▶ **What is required**
The whole of the data is to be duplicated precisely.

··· Data for this task ···

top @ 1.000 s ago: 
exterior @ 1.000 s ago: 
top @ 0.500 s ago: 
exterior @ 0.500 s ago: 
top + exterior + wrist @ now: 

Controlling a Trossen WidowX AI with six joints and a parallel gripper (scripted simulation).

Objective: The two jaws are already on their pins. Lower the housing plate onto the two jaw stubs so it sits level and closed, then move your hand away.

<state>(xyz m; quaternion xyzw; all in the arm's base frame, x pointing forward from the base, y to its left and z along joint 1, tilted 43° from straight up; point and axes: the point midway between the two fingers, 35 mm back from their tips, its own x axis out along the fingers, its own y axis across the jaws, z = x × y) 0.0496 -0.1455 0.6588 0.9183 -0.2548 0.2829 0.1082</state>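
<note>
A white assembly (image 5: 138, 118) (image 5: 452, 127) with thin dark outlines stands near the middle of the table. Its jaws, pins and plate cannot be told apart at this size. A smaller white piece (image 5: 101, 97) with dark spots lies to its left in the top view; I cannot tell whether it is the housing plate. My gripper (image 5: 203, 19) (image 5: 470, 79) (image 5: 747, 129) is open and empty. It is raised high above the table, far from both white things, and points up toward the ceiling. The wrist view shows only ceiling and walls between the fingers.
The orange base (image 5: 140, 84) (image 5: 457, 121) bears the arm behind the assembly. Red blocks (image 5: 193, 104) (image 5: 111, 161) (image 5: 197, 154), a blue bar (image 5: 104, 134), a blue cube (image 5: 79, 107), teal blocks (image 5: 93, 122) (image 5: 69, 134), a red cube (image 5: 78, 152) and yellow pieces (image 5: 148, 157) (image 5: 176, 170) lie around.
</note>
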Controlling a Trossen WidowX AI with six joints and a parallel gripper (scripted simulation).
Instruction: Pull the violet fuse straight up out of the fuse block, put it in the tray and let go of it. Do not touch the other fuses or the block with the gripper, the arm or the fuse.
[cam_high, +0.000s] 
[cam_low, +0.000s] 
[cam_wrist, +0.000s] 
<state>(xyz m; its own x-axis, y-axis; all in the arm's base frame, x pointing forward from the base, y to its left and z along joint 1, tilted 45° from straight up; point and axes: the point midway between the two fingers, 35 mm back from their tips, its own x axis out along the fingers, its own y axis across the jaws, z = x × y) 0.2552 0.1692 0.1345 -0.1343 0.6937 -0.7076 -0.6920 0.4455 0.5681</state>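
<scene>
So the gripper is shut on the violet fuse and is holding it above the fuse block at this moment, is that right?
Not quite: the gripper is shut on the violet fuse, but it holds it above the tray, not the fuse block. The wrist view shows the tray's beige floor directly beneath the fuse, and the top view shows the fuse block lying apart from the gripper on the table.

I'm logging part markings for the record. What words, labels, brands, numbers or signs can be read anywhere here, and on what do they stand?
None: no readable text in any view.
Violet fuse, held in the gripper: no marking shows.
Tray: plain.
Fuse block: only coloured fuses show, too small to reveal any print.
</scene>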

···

▶ **Exercise result**
top @ 1.000 s ago: 
exterior @ 1.000 s ago: 
top @ 0.500 s ago: 
exterior @ 0.500 s ago: 
top + exterior + wrist @ now: 

Controlling a Trossen WidowX AI with six joints and a parallel gripper (scripted simulation).

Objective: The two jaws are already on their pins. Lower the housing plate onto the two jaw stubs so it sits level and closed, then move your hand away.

<state>(xyz m; quaternion xyzw; all in the arm's base frame, x pointing forward from the base, y to its left and z along joint 1, tilted 43° from straight up; point and axes: the point midway between the two fingers, 35 mm back from their tips, its own x axis out along the fingers, its own y axis across the jaws, z = x × y) 0.0496 -0.1455 0.6588 0.9183 -0.2548 0.2829 0.1082</state>
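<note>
A white assembly (image 5: 138, 118) (image 5: 452, 127) with thin dark outlines stands near the middle of the table. Its jaws, pins and plate cannot be told apart at this size. A smaller white piece (image 5: 101, 97) with dark spots lies to its left in the top view; I cannot tell whether it is the housing plate. My gripper (image 5: 203, 19) (image 5: 470, 79) (image 5: 747, 129) is open and empty. It is raised high above the table, far from both white things, and points up toward the ceiling. The wrist view shows only ceiling and walls between the fingers.
The orange base (image 5: 140, 84) (image 5: 457, 121) bears the arm behind the assembly. Red blocks (image 5: 193, 104) (image 5: 111, 161) (image 5: 197, 154), a blue bar (image 5: 104, 134), a blue cube (image 5: 79, 107), teal blocks (image 5: 93, 122) (image 5: 69, 134), a red cube (image 5: 78, 152) and yellow pieces (image 5: 148, 157) (image 5: 176, 170) lie around.
</note>
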Controlling a Trossen WidowX AI with six joints and a parallel gripper (scripted simulation).
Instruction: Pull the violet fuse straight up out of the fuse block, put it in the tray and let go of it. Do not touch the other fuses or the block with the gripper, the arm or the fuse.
[cam_high, +0.000s] 
[cam_low, +0.000s] 
[cam_wrist, +0.000s] 
<state>(xyz m; its own x-axis, y-axis; all in the arm's base frame, x pointing forward from the base, y to its left and z along joint 1, tilted 45° from straight up; point and axes: the point midway between the two fingers, 35 mm back from their tips, its own x axis out along the fingers, its own y axis across the jaws, z = x × y) 0.2552 0.1692 0.1345 -0.1343 0.6937 -0.7076 -0.6920 0.4455 0.5681</state>
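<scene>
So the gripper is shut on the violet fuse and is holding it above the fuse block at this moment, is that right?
Not quite: the gripper is shut on the violet fuse, but it holds it above the tray, not the fuse block. The wrist view shows the tray's beige floor directly beneath the fuse, and the top view shows the fuse block lying apart from the gripper on the table.

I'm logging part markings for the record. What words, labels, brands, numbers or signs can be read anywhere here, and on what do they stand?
None: no readable text in any view.
Violet fuse, held in the gripper: no marking shows.
Tray: plain.
Fuse block: only coloured fuses show, too small to reveal any print.
</scene>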

The output given here is complete.